START DATASET EXCERPT

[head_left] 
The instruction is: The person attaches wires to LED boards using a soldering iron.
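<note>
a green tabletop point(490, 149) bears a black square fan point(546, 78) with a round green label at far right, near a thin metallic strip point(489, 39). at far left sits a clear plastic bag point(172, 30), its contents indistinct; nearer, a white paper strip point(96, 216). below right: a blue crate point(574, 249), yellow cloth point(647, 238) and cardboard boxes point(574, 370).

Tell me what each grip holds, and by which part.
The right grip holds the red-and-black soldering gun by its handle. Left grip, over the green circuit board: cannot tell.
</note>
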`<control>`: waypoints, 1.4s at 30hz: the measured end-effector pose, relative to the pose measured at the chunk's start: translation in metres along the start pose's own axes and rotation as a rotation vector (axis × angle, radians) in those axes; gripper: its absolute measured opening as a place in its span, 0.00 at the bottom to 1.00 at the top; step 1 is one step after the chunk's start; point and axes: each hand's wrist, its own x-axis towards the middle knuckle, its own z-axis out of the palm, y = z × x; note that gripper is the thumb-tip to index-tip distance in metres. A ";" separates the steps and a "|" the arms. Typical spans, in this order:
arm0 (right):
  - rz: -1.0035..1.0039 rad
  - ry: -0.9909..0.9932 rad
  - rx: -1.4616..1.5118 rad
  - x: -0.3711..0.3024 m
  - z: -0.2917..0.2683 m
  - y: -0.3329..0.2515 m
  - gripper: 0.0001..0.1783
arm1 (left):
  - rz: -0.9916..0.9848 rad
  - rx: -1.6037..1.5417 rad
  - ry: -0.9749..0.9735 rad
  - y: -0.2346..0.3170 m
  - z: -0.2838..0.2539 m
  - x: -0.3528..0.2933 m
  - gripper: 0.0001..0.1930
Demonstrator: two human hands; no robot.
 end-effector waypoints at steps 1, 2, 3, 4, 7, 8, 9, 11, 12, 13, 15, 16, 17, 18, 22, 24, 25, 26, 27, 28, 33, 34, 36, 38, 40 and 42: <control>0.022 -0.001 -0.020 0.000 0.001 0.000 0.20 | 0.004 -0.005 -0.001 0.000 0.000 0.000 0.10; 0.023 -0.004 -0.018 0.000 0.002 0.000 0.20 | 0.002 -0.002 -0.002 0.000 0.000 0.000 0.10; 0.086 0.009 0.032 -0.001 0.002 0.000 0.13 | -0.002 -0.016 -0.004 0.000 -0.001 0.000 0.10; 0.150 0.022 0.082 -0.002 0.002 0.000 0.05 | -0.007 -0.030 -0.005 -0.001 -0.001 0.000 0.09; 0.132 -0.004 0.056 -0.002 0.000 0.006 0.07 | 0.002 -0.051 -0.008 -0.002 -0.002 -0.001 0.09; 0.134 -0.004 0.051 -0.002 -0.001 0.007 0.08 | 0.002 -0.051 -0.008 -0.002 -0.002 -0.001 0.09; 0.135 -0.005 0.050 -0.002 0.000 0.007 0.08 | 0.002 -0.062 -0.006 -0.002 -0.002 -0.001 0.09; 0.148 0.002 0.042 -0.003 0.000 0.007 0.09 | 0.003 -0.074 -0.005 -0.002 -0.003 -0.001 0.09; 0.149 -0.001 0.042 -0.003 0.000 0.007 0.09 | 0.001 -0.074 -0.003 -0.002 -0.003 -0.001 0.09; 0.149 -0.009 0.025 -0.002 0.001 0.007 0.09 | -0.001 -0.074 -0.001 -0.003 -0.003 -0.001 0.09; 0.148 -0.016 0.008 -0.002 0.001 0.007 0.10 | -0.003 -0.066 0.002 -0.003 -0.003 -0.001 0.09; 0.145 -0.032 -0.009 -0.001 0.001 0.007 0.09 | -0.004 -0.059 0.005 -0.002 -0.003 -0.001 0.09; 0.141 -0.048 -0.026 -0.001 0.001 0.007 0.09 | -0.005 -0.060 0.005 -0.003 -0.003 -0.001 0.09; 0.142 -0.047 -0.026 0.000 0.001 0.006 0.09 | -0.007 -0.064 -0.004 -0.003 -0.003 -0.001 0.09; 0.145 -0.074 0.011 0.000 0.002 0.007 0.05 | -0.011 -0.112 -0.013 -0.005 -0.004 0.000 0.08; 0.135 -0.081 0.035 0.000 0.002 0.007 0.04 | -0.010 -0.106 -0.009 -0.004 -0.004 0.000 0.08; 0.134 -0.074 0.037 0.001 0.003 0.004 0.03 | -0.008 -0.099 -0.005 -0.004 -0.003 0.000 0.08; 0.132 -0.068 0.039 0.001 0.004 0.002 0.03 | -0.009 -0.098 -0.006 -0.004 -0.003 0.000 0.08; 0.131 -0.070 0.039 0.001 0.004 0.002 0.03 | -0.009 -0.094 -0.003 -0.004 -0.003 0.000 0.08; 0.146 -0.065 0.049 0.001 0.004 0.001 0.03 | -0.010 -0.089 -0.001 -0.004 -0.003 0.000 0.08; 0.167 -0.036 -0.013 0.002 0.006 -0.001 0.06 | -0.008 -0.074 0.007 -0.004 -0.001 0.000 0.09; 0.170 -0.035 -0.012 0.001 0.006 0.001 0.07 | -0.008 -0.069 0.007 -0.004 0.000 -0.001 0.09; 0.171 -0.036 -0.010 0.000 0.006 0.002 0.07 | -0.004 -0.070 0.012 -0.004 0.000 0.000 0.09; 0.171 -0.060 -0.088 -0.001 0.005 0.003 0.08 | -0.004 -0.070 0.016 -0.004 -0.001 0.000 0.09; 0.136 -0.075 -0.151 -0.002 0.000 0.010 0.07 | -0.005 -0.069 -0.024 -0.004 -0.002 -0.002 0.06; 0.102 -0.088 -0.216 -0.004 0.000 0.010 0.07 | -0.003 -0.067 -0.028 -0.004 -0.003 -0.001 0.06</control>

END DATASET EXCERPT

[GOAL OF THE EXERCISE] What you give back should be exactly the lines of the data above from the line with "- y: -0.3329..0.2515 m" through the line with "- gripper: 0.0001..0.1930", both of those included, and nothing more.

[TASK ANSWER]
  - y: -0.3329..0.2515 m
  - gripper: 0.0001..0.1783
arm1 (left):
  - rz: -0.9916..0.9848 rad
  - rx: -1.6037..1.5417 rad
  - ry: -0.9749..0.9735 rad
  - y: -0.2346..0.3170 m
  - z: -0.2838..0.2539 m
  - x: -0.3528..0.2933 m
  - gripper: 0.0001..0.1930

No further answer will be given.